##### DATA FOR ANALYSIS

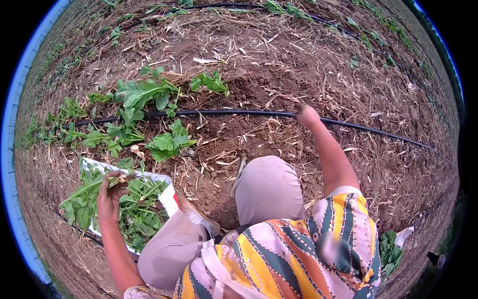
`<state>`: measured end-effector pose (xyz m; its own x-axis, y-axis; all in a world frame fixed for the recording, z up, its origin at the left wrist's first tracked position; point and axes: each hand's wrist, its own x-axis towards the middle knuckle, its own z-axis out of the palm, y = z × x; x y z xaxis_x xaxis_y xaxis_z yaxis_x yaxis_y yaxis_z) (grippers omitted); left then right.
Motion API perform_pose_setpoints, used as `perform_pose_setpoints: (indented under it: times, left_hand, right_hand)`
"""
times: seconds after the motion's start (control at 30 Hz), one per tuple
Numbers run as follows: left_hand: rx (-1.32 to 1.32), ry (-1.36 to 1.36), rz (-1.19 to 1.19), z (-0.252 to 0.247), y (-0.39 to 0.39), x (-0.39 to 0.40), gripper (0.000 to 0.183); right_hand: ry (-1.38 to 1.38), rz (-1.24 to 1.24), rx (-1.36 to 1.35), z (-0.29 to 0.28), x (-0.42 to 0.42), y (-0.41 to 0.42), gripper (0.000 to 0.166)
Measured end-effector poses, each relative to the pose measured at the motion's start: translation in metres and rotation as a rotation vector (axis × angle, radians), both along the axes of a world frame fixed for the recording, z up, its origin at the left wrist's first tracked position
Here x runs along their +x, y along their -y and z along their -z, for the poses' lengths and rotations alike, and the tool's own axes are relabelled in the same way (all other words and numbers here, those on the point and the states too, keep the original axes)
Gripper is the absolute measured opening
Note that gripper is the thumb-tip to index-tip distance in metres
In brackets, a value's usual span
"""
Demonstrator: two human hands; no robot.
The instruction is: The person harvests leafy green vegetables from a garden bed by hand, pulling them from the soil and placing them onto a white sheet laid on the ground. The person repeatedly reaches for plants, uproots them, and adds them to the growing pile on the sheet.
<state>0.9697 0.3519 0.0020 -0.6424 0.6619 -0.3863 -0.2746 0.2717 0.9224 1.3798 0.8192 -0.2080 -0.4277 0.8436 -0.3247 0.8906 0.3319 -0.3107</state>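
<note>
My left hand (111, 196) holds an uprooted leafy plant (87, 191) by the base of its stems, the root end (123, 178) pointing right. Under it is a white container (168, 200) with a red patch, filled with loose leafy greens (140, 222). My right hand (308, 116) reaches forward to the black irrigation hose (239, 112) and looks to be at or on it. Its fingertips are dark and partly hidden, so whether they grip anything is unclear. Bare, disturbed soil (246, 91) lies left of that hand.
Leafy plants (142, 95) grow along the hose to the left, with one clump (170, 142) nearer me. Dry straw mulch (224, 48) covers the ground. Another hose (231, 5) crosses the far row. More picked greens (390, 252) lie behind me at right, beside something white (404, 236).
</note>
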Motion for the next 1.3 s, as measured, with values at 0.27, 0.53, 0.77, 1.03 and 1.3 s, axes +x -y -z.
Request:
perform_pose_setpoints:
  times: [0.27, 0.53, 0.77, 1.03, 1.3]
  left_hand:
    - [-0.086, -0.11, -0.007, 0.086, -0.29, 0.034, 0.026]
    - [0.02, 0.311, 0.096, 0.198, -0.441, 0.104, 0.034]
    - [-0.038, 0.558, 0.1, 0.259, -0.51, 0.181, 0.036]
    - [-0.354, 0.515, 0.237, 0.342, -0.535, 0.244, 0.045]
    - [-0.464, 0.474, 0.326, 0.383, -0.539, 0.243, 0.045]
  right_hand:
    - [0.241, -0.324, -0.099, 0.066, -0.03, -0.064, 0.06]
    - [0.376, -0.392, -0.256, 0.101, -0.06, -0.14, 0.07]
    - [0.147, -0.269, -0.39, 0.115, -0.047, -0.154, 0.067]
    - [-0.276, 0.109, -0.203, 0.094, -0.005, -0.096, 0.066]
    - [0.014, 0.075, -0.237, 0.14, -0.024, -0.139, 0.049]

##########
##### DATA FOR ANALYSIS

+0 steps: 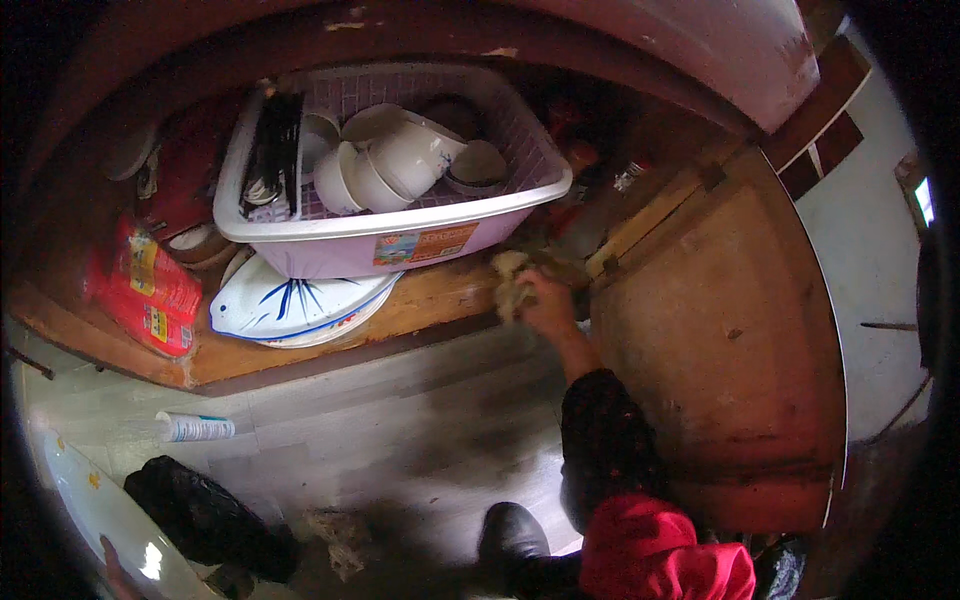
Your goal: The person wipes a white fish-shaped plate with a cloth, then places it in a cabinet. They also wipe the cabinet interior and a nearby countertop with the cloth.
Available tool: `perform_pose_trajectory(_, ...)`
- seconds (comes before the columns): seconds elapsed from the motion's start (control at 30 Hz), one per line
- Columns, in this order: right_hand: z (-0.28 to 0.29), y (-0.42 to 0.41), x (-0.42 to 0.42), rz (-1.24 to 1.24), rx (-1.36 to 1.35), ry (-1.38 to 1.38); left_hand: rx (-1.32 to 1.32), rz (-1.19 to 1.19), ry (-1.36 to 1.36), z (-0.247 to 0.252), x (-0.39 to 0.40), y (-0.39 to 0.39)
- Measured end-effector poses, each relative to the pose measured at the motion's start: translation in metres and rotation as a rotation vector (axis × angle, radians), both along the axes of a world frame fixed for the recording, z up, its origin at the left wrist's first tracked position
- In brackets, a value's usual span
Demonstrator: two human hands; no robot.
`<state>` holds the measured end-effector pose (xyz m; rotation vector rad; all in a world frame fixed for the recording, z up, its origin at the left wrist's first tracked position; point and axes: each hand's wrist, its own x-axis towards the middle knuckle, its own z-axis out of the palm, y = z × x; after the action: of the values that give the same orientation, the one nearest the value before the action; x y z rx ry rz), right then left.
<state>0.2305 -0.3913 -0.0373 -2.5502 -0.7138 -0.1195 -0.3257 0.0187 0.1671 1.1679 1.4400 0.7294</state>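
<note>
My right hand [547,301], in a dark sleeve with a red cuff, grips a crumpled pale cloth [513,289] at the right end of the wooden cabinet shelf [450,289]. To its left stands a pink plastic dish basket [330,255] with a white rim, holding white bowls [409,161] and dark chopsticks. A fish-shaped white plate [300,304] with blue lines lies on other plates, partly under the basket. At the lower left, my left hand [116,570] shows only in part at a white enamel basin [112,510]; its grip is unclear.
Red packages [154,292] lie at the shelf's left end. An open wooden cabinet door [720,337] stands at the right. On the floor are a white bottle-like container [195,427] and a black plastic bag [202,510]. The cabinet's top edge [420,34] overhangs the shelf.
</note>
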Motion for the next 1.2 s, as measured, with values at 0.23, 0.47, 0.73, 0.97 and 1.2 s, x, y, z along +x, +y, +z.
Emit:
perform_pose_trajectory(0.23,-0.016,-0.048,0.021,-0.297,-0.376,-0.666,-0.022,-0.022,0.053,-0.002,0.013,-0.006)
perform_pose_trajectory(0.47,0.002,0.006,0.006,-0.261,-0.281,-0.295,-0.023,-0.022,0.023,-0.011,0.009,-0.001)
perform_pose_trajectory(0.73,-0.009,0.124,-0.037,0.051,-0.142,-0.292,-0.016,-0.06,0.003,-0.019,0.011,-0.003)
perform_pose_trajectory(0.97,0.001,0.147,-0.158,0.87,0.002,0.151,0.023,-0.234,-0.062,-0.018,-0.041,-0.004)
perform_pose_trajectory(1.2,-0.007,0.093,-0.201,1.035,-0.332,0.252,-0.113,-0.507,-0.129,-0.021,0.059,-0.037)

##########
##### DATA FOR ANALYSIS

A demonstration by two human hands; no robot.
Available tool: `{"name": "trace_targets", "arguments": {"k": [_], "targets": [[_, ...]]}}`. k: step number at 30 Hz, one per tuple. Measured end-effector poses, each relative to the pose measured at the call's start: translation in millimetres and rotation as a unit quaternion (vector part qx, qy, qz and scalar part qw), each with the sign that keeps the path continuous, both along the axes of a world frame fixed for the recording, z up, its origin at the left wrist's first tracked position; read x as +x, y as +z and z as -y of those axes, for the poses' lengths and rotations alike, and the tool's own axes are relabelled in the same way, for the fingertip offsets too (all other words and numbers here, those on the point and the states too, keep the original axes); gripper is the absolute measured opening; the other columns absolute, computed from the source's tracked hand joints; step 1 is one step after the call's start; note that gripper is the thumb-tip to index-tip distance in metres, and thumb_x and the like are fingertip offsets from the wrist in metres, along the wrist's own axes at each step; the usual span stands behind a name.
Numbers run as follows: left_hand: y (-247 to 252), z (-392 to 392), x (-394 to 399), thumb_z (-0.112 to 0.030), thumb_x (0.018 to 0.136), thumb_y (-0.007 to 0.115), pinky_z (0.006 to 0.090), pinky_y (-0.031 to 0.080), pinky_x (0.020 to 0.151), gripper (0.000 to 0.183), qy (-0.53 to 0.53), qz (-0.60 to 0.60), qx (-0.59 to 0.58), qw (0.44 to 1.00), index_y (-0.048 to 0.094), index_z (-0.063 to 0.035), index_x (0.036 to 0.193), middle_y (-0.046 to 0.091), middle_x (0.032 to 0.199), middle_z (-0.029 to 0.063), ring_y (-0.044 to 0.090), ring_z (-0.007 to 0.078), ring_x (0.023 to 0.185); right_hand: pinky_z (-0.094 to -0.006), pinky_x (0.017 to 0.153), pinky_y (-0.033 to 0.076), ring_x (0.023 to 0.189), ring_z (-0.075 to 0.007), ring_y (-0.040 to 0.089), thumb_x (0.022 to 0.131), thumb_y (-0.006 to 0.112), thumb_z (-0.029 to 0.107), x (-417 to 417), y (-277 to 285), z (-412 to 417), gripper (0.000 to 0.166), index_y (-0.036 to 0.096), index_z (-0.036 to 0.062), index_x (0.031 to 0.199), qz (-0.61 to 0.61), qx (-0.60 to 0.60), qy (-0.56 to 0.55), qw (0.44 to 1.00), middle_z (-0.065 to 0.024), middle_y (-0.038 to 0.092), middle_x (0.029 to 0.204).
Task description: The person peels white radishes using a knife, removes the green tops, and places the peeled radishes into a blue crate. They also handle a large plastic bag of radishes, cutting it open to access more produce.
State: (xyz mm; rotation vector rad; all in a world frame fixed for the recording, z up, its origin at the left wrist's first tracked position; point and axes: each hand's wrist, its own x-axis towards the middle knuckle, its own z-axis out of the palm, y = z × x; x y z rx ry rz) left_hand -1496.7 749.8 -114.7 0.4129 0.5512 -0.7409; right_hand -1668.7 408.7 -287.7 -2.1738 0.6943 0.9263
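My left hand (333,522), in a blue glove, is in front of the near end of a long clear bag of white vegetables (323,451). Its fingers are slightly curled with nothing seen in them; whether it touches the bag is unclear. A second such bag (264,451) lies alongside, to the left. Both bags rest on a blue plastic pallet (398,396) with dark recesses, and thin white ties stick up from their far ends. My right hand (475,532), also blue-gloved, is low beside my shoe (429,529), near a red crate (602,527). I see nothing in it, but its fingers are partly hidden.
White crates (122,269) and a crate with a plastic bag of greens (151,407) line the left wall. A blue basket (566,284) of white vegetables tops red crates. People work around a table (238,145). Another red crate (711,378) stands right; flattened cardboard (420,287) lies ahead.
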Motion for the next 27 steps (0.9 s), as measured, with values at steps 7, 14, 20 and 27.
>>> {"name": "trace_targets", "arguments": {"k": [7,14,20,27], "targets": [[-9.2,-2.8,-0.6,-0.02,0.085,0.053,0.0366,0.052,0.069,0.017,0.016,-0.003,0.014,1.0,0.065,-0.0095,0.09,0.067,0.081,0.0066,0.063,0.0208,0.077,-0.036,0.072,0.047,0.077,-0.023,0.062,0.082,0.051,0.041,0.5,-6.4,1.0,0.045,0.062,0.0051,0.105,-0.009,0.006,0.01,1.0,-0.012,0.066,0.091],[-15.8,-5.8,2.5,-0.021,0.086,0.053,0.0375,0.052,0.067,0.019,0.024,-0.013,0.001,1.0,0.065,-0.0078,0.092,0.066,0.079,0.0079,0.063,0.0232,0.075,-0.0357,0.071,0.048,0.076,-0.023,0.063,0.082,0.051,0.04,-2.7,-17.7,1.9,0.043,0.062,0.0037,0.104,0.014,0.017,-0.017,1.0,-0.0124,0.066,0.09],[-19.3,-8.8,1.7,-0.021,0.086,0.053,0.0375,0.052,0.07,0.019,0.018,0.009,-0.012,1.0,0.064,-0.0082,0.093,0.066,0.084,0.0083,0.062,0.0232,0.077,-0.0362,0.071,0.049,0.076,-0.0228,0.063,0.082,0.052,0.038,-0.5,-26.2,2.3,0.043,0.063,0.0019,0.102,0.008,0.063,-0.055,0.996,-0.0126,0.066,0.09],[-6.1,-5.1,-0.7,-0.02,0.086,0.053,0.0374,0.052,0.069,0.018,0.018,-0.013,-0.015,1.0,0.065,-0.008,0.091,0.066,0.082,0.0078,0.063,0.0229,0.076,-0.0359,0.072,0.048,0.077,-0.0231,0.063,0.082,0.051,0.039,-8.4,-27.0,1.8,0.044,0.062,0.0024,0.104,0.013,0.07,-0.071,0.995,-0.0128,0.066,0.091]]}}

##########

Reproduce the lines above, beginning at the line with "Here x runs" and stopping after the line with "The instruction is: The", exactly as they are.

Here x runs along their +x, y along their -y and z along their -z, for the poses' lengths and rotations alike, and the tool's own axes are relabelled in the same way (all other words and numbers here, those on the point and the states too, keep the original axes)
Gripper is the absolute measured opening
Note that gripper is the thumb-tip to index-tip distance in metres
In brackets, a value's usual span
"""
Demonstrator: two human hands; no robot.
The instruction is: The person harvests leafy green vegetables from a garden bed by hand, pulling them from the soil and placing them onto a white sheet laid on the ground. The person repeatedly reaches for plants, uproots them, and adds them to the growing pile on the sheet.

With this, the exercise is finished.